ACTIVITY
Reproduce the entries below exactly, but only from the line containing "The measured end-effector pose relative" to the line containing "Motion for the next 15", inclusive.

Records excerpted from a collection
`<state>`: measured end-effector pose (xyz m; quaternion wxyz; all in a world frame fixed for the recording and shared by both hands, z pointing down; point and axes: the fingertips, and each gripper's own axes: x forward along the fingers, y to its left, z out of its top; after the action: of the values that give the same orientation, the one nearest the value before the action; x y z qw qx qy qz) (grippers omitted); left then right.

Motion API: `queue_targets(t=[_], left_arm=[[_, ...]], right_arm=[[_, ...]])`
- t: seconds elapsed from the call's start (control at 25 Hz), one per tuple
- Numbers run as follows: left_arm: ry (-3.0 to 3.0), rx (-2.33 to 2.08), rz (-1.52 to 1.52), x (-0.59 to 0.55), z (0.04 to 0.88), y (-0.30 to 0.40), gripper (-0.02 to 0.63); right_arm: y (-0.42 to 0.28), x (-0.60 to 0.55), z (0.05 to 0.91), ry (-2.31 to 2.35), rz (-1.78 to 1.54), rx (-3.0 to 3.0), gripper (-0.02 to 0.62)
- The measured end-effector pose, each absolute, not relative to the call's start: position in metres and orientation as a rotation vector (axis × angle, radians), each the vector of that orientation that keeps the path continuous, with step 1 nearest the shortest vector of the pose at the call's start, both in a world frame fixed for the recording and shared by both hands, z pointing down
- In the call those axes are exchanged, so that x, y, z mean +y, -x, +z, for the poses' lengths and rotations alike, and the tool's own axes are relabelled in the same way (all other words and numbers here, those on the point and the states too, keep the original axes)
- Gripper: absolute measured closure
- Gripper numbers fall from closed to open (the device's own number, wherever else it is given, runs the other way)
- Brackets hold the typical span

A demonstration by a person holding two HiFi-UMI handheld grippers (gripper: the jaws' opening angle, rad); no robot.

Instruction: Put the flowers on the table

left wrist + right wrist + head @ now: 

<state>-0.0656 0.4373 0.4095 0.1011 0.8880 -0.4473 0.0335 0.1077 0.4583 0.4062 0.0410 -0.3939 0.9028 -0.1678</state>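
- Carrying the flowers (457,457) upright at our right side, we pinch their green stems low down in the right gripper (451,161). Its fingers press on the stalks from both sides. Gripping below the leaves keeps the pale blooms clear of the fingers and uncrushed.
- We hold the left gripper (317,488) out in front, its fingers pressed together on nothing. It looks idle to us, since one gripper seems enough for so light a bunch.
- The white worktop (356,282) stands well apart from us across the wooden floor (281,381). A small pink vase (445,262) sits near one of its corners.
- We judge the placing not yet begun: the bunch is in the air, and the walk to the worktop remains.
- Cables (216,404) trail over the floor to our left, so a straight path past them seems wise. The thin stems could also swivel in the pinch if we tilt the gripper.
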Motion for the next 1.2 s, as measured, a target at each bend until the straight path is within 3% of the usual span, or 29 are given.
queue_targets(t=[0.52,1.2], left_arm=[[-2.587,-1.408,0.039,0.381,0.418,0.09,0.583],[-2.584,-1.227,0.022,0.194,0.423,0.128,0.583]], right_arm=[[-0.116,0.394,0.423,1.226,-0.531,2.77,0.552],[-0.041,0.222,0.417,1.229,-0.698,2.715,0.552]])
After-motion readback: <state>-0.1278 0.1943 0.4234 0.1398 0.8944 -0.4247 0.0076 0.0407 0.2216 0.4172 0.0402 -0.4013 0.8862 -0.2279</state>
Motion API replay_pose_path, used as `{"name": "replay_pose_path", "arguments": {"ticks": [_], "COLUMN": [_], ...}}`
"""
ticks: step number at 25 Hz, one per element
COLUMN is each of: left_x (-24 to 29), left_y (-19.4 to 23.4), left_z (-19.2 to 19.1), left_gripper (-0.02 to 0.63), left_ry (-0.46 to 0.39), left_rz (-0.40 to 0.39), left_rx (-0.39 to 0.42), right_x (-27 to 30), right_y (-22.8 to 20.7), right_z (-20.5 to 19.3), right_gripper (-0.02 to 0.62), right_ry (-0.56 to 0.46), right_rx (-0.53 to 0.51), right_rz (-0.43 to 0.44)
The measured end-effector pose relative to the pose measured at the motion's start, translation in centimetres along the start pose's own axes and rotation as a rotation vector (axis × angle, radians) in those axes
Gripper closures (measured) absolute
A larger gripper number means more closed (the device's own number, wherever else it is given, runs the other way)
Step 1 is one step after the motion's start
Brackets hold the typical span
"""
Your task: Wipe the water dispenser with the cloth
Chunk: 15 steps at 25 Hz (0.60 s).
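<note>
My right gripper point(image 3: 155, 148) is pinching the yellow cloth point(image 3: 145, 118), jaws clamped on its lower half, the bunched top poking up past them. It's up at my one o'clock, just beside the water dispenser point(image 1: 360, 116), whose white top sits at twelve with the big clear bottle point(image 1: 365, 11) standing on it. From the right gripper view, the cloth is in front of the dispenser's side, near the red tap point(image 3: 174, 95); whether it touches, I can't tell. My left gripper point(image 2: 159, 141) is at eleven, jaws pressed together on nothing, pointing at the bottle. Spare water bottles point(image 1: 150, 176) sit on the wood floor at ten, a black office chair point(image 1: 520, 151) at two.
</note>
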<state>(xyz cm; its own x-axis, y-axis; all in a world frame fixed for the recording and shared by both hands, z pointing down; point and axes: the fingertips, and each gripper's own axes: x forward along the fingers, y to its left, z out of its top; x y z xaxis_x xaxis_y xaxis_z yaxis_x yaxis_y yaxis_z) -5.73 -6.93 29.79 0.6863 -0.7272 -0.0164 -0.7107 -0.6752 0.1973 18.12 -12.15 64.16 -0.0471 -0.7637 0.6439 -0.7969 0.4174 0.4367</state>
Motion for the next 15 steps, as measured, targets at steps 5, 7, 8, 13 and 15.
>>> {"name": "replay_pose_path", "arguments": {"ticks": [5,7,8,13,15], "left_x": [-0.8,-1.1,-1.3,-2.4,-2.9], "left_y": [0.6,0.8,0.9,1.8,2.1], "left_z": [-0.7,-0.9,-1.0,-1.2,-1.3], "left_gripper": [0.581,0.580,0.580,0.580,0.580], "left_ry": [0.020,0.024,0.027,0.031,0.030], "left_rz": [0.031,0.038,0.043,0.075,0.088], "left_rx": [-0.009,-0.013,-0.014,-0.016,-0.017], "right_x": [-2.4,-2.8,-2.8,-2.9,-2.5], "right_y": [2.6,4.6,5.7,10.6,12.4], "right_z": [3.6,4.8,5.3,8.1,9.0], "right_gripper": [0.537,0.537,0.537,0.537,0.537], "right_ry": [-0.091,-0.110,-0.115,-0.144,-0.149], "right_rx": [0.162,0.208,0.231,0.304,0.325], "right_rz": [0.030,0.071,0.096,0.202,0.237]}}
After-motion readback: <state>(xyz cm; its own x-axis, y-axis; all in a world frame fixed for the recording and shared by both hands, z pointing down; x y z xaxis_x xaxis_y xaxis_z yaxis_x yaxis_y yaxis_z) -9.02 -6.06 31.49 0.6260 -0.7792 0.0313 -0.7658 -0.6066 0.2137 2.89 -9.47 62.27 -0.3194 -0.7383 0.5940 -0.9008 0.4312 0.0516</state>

YOUR RESPONSE
The measured end-effector pose relative to the pose measured at the motion's start, translation in centimetres along the start pose's own axes and rotation as a rotation vector (axis × angle, radians) in those axes
Gripper closures (measured) absolute
A larger gripper number means more closed (the device's own number, wherever else it is given, runs the other way)
Step 1 is one step after the motion's start
Brackets hold the typical span
"""
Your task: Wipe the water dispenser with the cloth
Chunk: 15 steps at 25 Hz (0.60 s).
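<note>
My right gripper point(image 3: 155, 148) is pinching the yellow cloth point(image 3: 145, 118), jaws clamped on its lower half, the bunched top poking up past them. It's up at my one o'clock, just beside the water dispenser point(image 1: 360, 116), whose white top sits at twelve with the big clear bottle point(image 1: 365, 11) standing on it. From the right gripper view, the cloth is in front of the dispenser's side, near the red tap point(image 3: 174, 95); whether it touches, I can't tell. My left gripper point(image 2: 159, 141) is at eleven, jaws pressed together on nothing, pointing at the bottle. Spare water bottles point(image 1: 150, 176) sit on the wood floor at ten, a black office chair point(image 1: 520, 151) at two.
</note>
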<state>(xyz cm; its own x-axis, y-axis; all in a world frame fixed for the recording and shared by both hands, z pointing down; point and axes: the fingertips, and each gripper's own axes: x forward along the fingers, y to its left, z out of its top; x y z xaxis_x xaxis_y xaxis_z yaxis_x yaxis_y yaxis_z) -5.73 -6.93 29.79 0.6863 -0.7272 -0.0164 -0.7107 -0.6752 0.1973 18.12 -12.15 64.16 -0.0471 -0.7637 0.6439 -0.7969 0.4174 0.4367</state>
Motion for the next 15 steps, as measured, targets at steps 5, 7, 8, 13 and 15.

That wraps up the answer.